KB2935810 – CSV Failover Takes Longer Than Expected In Windows Failover Cluster

Microsoft released a hotfix for WS2012 and WS2012 R2 to deal with a scenario where CSV failover time is longer than expected in Windows failover cluster.

Symptoms

In a Windows failover-cluster that uses Cluster Shared Volumes (CSV), the diff area that is allocated by Volsnap is large and fragmented. In this situation, you encounter the following issues:

  • The failover time on the CSV is longer than expected.
  • The time that Volsnap takes to mount or unmount snapshots is several minutes.

More Information

When a NTFS or ReFS volume is mounted or dismounted, Volsnap iterates through the diff area to mount or unmount the snapshots that belong to that volume. When the diff area allocation becomes large and fragmented, the time that Volsnap takes to mount or unmount operations could be several minutes. Additionally, failover time can be longer than expected.

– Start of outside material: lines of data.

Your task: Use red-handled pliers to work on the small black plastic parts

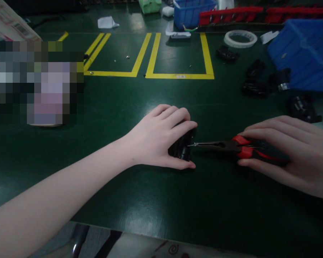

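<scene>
Near the middle of the green table, my left hand [164,136] is closed over a black plastic part [184,148], fingers on its far side and thumb on its near side. Much of that part is hidden under the palm. My right hand [290,154] grips red-handled needle-nose pliers [242,146] from the right. The pliers point left, and their jaws look nearly together. A thin metal piece [194,144] shows at their tip, against or just in front of the black part; I cannot tell whether the jaws hold it.
Several black parts [255,87] lie at the right beside a blue bin [307,53]. A tape roll [240,38], a smaller blue basket [192,10] and a red rack [231,16] stand at the back. Yellow tape [177,76] marks the table [140,200]. A blurred-out item is at left.
</scene>
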A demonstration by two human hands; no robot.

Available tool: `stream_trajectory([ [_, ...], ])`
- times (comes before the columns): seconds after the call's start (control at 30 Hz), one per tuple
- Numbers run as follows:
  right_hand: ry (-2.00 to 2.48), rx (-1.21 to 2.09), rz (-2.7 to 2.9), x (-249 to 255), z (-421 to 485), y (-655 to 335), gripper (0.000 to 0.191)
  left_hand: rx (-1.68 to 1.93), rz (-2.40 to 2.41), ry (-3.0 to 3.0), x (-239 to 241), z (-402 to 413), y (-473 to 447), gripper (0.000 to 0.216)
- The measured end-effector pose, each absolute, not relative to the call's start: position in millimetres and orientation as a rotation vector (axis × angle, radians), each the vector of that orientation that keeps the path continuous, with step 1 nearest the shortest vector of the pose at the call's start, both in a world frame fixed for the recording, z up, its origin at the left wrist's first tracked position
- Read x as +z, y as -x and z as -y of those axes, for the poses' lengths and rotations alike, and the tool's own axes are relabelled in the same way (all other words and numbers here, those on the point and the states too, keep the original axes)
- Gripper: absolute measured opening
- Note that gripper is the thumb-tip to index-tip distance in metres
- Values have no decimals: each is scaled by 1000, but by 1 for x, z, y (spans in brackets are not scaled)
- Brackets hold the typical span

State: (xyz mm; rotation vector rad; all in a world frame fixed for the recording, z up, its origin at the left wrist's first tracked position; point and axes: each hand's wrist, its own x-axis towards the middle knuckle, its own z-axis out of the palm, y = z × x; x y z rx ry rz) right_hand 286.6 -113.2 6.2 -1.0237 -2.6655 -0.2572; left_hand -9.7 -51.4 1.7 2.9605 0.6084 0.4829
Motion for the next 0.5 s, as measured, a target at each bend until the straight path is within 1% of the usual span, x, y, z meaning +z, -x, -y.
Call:
stream_trajectory([
  [0.5, 1001, -285, 2666, 8, 112, -288, 36, 493, -580, -2941, 1, 49, 10, 75],
])
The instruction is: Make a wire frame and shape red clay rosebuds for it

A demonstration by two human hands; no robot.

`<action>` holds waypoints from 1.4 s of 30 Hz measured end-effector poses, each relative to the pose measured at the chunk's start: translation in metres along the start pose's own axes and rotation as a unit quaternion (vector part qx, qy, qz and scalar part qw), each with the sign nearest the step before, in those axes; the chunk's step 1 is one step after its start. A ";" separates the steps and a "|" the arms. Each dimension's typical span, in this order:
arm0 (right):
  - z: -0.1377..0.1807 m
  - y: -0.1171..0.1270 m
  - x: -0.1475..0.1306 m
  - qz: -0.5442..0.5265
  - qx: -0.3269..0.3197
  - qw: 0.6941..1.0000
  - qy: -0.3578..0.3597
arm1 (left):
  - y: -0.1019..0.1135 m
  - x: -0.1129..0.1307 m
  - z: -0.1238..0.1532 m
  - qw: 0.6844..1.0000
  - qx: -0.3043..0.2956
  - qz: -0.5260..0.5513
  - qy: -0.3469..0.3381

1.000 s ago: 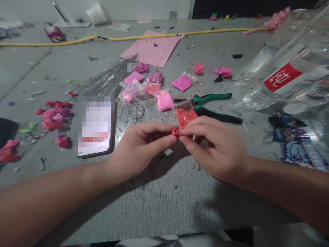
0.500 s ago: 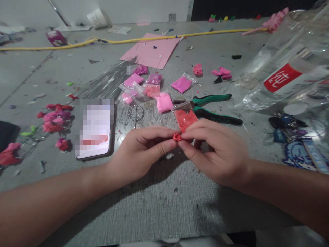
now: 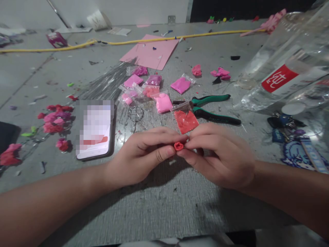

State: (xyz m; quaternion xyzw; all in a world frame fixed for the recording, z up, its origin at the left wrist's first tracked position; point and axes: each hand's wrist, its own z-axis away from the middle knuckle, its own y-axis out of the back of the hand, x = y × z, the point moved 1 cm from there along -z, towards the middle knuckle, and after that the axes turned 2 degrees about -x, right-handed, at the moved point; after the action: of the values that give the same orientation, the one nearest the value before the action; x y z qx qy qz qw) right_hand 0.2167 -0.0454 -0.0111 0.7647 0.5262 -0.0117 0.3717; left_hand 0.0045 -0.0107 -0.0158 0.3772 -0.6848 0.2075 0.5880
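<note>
My left hand (image 3: pixel 144 154) and my right hand (image 3: pixel 221 154) meet just above the grey table (image 3: pixel 164 206), both pinching a small red clay rosebud (image 3: pixel 179 146) between thumb and fingertips. Just beyond my fingers lies an open clear bag of red clay (image 3: pixel 186 120). Green-handled pliers (image 3: pixel 210 107) rest behind that bag. Several bags of pink and purple clay (image 3: pixel 154 90) lie further back.
A phone (image 3: pixel 94 128) lies left of my hands, with finished clay flowers (image 3: pixel 54 120) further left. A metal key ring (image 3: pixel 135 113), thin wires (image 3: pixel 108 84), pink paper (image 3: pixel 151 53) and a yellow cable (image 3: pixel 128 41) are behind. A clear bottle (image 3: pixel 285 65) and keys (image 3: pixel 288 125) are at the right.
Both hands have drifted a little lower and nearer to me with the red rosebud still pinched between them. The fingers have shifted slightly around it.
</note>
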 end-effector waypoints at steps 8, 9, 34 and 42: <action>0.000 -0.001 0.004 -0.027 -0.013 1.000 0.009 | 0.000 -0.006 0.001 0.999 -0.003 0.032 0.021; -0.001 -0.001 0.004 -0.029 -0.013 0.999 0.007 | 0.001 -0.007 0.001 0.999 -0.005 0.036 0.025; 0.001 -0.005 0.007 -0.085 -0.030 0.994 -0.056 | 0.001 -0.005 -0.006 0.998 0.029 0.059 -0.022; 0.001 -0.006 0.008 -0.097 -0.027 0.992 -0.072 | 0.003 -0.006 -0.003 0.998 0.021 0.022 -0.047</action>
State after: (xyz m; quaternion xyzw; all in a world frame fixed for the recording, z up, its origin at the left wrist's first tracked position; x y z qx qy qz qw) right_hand 0.2154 -0.0389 -0.0187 0.6966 0.5702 -0.0887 0.4263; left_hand 0.0045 -0.0054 -0.0204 0.3834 -0.7155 0.2168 0.5423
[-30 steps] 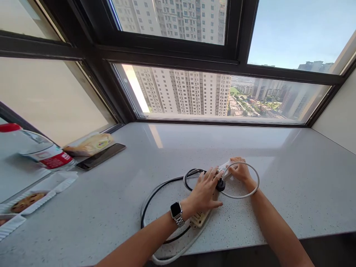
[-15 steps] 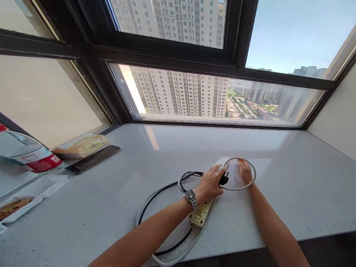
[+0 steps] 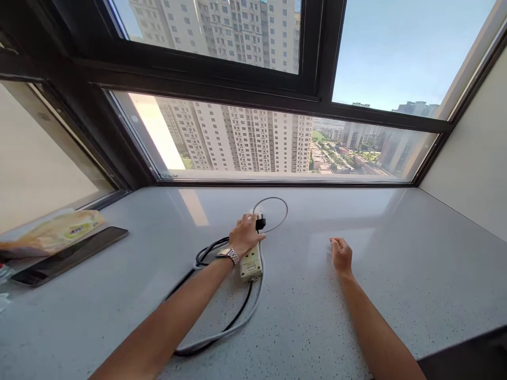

The resolution is … hmm … long. It is related to two updates:

Two new cluster Physical Disk resource private properties were added, and they can be manipulated to resolve the issue:

  • SnapshotDiffSize: This property controls the maximum diff area size that can be consumed by Volsnap for a Physical Disk resource configured for CSV. Units: In MB (DWORD), Default Value: 0, Maximum Value: 1 TB, The Physical Disk resource must be taken offline/online for changes to take effect.
  • SnapshotAgeLimit: This property is aResource Type private property of the Physical Disk to control the maximum age of a snapshot. Long lived snapshots are a significant contributor to diff area fragmentation. Units: In Days (DWORD), Default Value: 7, Range: 1-60 , This is a global property which affects  all Physical Disk resources. You do not have to take the resource offline or online for it to take effect.

Get-ClusterSharedVolume <Cluster Disk Name> | Set-ClusterParameter snapshotdiffsize <Snapshot Diff Size in MB>

Get-ClusterResourceType "physical disk" | Set-ClusterParameter snapshotagelimit <Snapshot Age in Days>

My advice: leave well alone and only manipulate these settings under the advice of Microsoft support (not some local dude, but actual Premier support).